За окном уже стемнело, в столовой зажгли свечи. В комнате, которую выделили мне, тоже горела свеча. Я разделся, устроился в кровати поудобнее и открыл сборник охотничьей премудрости.
Это было, как и предполагал, что-то вроде справочника. В оглавлении значились три больших раздела: Твари, Знаки, Амулеты. И куча подразделов в каждом.
Я решил начать с Тварей. Они делились на четыре уровня: Низшие, Срединные, Высшие и Потусторонние. Каждая сопровождалась жутковатым рисунком, описанием и цифрами.
Например:
Крыса
Ну… Похоже на крысу, да. Только, судя по описанию, крысу-переростка. Размером значилось «поболе кошки, поменьше собаки». О многообразии пород тех и других, всяких там мейнкунах и йоркширских терьерах местные ребята узнают ещё не скоро. Эх-х, благословенные времена!
Описание:
«Быстрые, ловкие. Живут стаями. Гнёзда устраивают на околицах деревень, неприметно. Простой человек мимо пройдёт — не заметит. Нападают неожиданно. На малую скотину, детей. Ежели взрослый к ним полезет, отбиваются всею стаею. Атакуют зубами и когтями».
Зубы и когти были изображены на рисунке. Художник постарался от души. Зубы — как бивни, когтям Росомаха из комикса обзавидуется.
«Укус ядовит, для простого человека смертелен».
Себя охотники к простым людям, видимо, не причисляли. От крысиного яда их защищала как собственная сила, так и загадочные амулеты. Это, как я понял, было что-то вроде опций к собственной охотничьей комплектации. Амулеты продавались и покупались, существовало их, судя по толщине раздела, великое множество.

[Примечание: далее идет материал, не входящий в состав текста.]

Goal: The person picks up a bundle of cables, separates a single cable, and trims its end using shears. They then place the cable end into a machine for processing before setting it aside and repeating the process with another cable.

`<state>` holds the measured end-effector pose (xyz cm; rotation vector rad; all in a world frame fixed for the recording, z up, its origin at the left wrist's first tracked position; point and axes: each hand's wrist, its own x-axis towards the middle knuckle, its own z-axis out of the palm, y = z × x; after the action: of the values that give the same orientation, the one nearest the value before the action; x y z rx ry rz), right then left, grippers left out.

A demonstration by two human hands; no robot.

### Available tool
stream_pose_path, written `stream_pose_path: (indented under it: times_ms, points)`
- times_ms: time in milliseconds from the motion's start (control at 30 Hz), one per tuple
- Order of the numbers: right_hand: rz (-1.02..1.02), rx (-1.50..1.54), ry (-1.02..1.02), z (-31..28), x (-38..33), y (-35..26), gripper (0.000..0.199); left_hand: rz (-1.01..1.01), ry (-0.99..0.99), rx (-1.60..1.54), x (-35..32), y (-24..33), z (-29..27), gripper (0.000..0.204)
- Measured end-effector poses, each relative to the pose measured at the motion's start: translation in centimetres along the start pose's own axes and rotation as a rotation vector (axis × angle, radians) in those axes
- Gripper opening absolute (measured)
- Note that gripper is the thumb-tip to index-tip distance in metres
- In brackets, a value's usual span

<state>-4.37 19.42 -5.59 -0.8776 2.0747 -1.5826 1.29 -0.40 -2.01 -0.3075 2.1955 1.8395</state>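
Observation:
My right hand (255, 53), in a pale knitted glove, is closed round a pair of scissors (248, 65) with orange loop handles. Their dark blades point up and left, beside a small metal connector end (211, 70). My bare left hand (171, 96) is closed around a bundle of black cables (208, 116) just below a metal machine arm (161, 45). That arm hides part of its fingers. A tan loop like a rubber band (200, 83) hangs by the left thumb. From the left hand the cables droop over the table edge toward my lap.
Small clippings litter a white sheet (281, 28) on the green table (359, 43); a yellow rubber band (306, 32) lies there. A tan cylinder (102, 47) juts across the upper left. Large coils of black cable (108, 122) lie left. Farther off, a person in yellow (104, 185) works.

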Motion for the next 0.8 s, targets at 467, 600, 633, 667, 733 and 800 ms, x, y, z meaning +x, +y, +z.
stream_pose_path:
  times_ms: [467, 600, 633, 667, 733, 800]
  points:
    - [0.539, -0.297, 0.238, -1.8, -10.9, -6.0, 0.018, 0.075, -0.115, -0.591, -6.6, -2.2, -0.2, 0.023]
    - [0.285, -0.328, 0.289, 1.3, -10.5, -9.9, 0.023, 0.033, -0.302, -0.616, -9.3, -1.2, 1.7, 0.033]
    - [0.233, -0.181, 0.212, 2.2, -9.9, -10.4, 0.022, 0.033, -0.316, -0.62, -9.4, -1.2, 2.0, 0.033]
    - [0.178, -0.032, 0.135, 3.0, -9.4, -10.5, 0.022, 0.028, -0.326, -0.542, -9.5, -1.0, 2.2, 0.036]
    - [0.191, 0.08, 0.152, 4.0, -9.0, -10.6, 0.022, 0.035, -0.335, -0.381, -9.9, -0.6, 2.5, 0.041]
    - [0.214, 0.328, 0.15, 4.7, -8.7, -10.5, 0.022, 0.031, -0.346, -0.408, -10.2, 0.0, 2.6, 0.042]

Я вспомнил, с каким пренебрежением отказался от амулетов, предложенных Прохором, Егор, и в этот раздел пока не полез. С опциями будем разбираться позже, мне бы для начала хоть базу собрать. Тем более, что после описания тварей шло самое интересное: цифры.
У крысы значилось:
«Кости — одна или же нуль».
Кости, они же сосуды, в которых обитают родии. То есть, сила. С волкодлака мне перепало три кости. Но волкодлак, как я узнал из справочника, относился уже к Срединным тварям. А Низшие — крысы, жабы и ящеры — располагали единственной костью. Ещё к Низшим тварями относилась кикимора, у той значилось 1–2 кости.
1–2 — это как, интересно? От возраста зависит, что ли? Или от рейтинга? За статус «кикимора года» лишнюю кость в скелет вколачивают?.. Хотя у крыс, вон, вообще 0–1. Ещё непонятнее.
Ладно. Упрёмся — разберёмся.
Каждая из тварей внутри своего отряда делилась на подотряды и виды, но вникать в подробности я не стал. В общих чертах — понятно, а меня сейчас больше всего интересовали кости. Они же, по сути, сила, прокачивающая мой ранг, с одной стороны. И деньги — с другой.
Родии — родиями, становиться сильным, несомненно, приятно. В то время как становиться богатым ещё и полезно. Кости — это капитал, которым неплохо было бы обзавестись. Наследство графа Давыдова оказалось дутым. И по сути, всё, чем я сейчас располагаю — три серебряных рубля, полученные от Прохора.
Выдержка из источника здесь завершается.